[WORK ITEM]
Which lines in the records below contain the word "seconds"? Copy each one.

#### EXTRACTED INFORMATION

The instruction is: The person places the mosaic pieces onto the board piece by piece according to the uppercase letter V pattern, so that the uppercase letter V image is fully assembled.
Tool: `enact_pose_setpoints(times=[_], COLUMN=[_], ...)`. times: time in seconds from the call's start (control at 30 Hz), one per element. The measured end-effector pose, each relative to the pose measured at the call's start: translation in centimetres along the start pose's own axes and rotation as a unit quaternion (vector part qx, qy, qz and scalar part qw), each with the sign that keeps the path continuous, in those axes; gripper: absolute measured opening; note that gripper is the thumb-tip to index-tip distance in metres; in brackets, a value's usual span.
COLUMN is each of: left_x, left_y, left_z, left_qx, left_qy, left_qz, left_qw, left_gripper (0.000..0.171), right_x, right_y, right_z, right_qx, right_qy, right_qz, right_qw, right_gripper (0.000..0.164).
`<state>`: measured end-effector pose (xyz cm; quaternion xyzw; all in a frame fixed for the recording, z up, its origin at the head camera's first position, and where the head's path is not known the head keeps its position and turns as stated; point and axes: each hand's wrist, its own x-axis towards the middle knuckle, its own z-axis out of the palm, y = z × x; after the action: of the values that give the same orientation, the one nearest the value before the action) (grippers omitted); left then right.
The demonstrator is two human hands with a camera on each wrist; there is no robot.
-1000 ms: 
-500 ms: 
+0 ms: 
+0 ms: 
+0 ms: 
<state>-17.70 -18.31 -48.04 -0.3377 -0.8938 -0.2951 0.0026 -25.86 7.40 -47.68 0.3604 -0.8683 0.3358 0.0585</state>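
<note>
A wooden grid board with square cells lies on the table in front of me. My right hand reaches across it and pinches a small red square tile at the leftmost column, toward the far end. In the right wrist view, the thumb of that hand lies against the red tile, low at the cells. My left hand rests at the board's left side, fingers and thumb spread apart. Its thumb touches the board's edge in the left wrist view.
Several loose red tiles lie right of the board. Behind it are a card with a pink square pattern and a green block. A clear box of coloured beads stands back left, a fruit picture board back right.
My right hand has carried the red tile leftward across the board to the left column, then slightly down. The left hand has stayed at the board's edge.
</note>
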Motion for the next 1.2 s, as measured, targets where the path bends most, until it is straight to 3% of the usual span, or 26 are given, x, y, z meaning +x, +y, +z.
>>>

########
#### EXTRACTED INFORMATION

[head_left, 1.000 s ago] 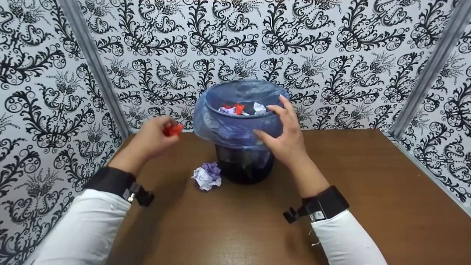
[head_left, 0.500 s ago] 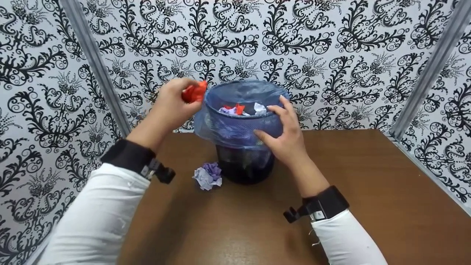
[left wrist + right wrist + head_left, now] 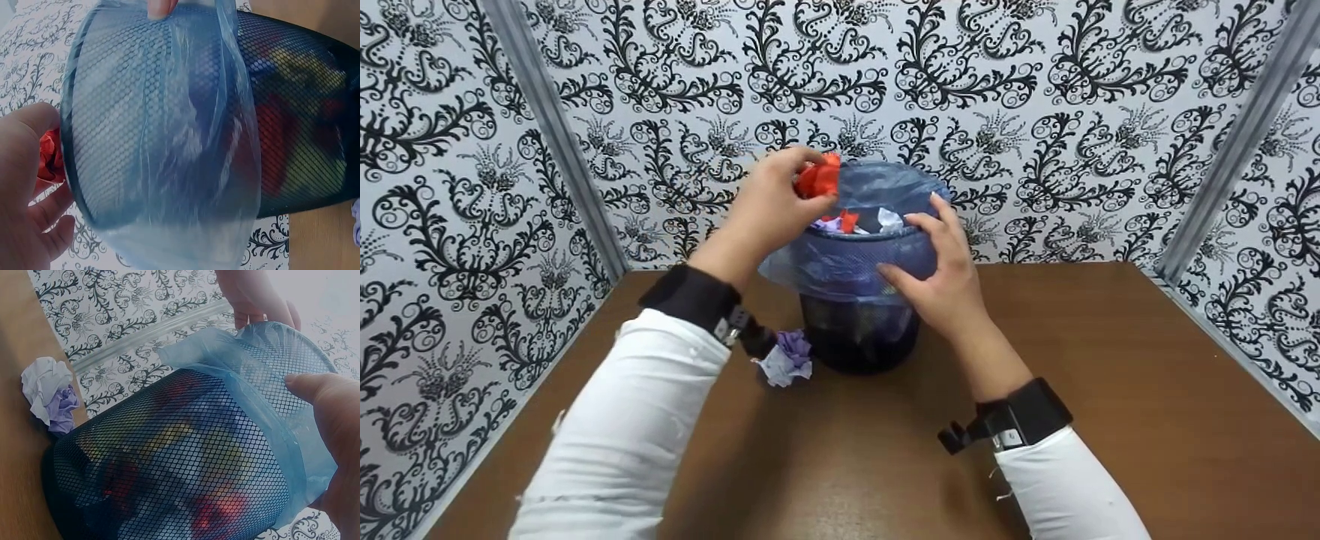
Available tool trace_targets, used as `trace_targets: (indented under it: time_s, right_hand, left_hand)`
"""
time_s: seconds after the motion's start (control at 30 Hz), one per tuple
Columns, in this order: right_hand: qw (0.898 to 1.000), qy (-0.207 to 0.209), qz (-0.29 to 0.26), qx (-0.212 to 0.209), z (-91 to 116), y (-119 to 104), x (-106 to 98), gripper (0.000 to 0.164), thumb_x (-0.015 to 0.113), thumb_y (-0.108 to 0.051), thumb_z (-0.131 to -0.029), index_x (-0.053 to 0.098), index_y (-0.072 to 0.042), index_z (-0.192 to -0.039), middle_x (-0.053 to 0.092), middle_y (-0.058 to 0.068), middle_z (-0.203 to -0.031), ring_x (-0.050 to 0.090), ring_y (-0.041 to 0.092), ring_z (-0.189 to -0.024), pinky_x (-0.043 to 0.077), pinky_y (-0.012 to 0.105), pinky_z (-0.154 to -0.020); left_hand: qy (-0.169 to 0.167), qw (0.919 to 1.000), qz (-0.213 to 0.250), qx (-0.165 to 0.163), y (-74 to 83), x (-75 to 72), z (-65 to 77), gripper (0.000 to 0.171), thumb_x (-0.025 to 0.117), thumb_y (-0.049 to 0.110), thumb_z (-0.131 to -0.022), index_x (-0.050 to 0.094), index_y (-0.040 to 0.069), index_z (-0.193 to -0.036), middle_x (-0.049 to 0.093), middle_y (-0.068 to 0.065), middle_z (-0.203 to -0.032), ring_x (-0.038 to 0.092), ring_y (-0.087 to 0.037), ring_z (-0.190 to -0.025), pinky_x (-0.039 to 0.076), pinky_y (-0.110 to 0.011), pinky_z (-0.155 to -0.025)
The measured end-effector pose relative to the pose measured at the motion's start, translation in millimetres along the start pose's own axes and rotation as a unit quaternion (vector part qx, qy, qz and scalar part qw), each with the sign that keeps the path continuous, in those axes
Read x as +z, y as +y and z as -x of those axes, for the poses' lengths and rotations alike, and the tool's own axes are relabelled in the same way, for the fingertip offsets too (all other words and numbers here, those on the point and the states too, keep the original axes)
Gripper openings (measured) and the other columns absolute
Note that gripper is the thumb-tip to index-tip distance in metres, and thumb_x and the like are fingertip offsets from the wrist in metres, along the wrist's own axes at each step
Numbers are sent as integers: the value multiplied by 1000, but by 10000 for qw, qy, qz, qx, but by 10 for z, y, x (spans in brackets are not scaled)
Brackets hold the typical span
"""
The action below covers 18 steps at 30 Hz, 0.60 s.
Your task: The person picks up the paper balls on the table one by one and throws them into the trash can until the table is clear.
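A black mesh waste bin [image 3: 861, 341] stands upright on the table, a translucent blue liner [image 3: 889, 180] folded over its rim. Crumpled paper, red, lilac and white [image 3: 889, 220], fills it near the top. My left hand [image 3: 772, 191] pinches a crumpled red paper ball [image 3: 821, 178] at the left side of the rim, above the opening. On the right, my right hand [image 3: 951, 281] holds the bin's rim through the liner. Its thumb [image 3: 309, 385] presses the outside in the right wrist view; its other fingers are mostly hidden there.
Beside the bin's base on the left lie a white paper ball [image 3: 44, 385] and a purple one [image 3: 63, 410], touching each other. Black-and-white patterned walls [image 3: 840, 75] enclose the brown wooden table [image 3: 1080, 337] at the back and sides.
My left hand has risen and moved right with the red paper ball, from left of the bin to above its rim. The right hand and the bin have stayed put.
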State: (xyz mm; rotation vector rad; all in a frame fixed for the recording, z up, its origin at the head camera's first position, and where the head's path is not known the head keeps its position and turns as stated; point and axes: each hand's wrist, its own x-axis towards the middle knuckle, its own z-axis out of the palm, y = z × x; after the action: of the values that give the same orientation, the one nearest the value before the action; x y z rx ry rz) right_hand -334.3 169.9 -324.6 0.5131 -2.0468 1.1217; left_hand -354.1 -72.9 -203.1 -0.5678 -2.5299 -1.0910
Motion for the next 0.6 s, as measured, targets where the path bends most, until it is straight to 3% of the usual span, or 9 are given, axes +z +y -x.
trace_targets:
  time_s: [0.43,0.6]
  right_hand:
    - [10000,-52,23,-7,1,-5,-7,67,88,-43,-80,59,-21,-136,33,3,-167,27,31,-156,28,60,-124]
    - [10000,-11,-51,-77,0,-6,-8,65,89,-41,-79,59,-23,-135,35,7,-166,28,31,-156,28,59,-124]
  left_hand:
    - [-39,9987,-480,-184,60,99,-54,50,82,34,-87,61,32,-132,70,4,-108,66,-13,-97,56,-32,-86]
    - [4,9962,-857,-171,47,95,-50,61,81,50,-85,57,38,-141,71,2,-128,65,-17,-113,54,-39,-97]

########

[SOLUTION TO THE PROBLEM]
Tool: `enact_pose_setpoints(times=[_], COLUMN=[_], ...)`. times: time in seconds from the call's start (control at 30 Hz), one per element. The measured end-effector pose, each relative to the pose measured at the call's start: translation in centimetres along the start pose's own axes and rotation as a unit quaternion (vector part qx, qy, qz and scalar part qw), each with the sign that keeps the path continuous, in those axes; gripper: absolute measured opening; note that gripper is the thumb-tip to index-tip distance in metres; in brackets, a value's usual span.
time_s: seconds after the motion's start (control at 30 Hz), one per tuple

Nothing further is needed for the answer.